Mr Jones, who made headlines again this week when rapper Kanye West spoke on air of his admiration for Adolf Hitler, has amassed a small fortune according to experts by mixing conspiracy theories and selling merchandise on his site InfoWars.

In particular, he boosted his sales of food supplements supposed to strengthen virility by ensuring that the government, via pollutants, made men more effeminate or homosexual.

And he accused authorities of dumping sodium fluoride in tap water while offering water filters and special fluoride-free toothpaste on his site.

Bankruptcy

The extent of his fortune is not known but an expert estimated during the trial in Texas that Alex Jones and Free Speech Systems, the parent company of InfoWars, were probably worth between 135 and 270 million dollars.

This did not prevent the polemicist from begging for donations to help him pay the damages, and in particular to receive an anonymous offering equivalent to 8 million in cryptocurrencies, according to the association Southern Poverty Law Center.

This week, Alex Jones nevertheless declared himself bankrupt, assuring that his debts greatly exceeded his assets, which he places between 1 and 10 million.

InfoWars filed for bankruptcy in April, and Free Speech Systems in July.

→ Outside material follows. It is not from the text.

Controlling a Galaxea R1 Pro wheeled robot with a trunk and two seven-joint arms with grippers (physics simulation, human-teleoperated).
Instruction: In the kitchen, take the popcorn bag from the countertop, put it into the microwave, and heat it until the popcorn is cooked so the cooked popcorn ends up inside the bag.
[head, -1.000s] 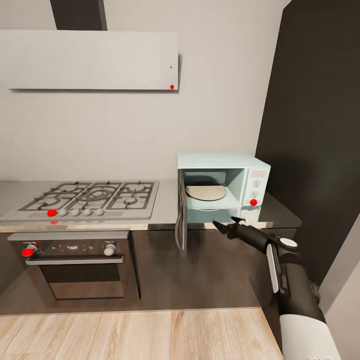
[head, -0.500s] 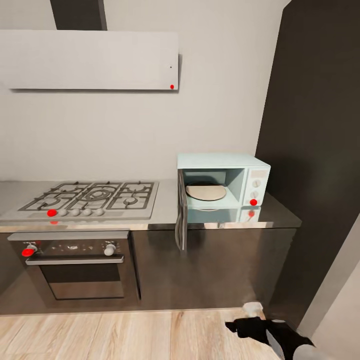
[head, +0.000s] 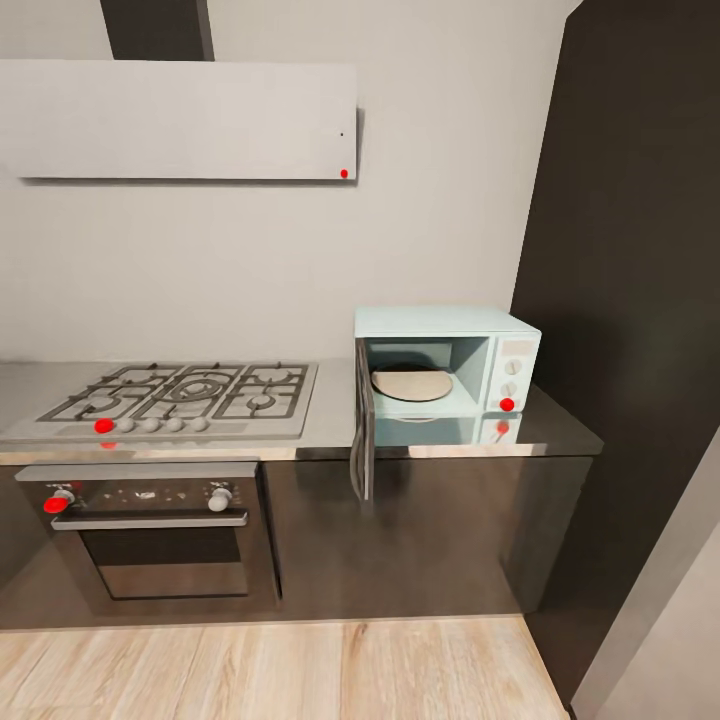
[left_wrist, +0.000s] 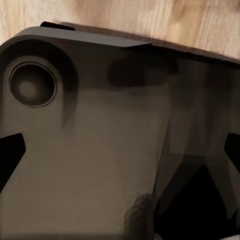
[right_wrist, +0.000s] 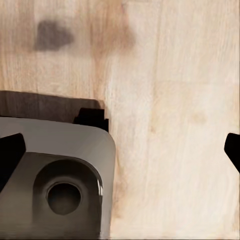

The Washington Post reported last month, citing financial documents, that Mr. Jones transferred millions of dollars from Free Speech Systems to companies he or family members control.

According to families of victims of the 2012 shooting, the plotter is trying to hide his fortune to avoid paying.

Neither he nor Free Speech Systems responded to AFP's requests.

"Clicks and Money"

The families of victims, who were vindicated by justice, say they have been harassed and threatened for years - on the internet but also in real life - by fans of Alex Jones.

Data presented at the trial showed the InfoWars site's revenue nearly quintupled overnight when Alex Jones falsely claimed an FBI report showed 'no one died in 2012 at Sandy Hook ".

"Their children were slaughtered, I saw it with my own eyes," FBI agent Bill Aldenberg testified during the trial in Connecticut in September.

"And these people (including Alex Jones, editor's note) made millions."

This demonstrates, experts say, the interest online content creators have in promoting conspiracy theories that can go viral.

"The fundamental problem goes beyond Jones and is really about the economic model itself and its toxic effects," said expert Danny Rogers.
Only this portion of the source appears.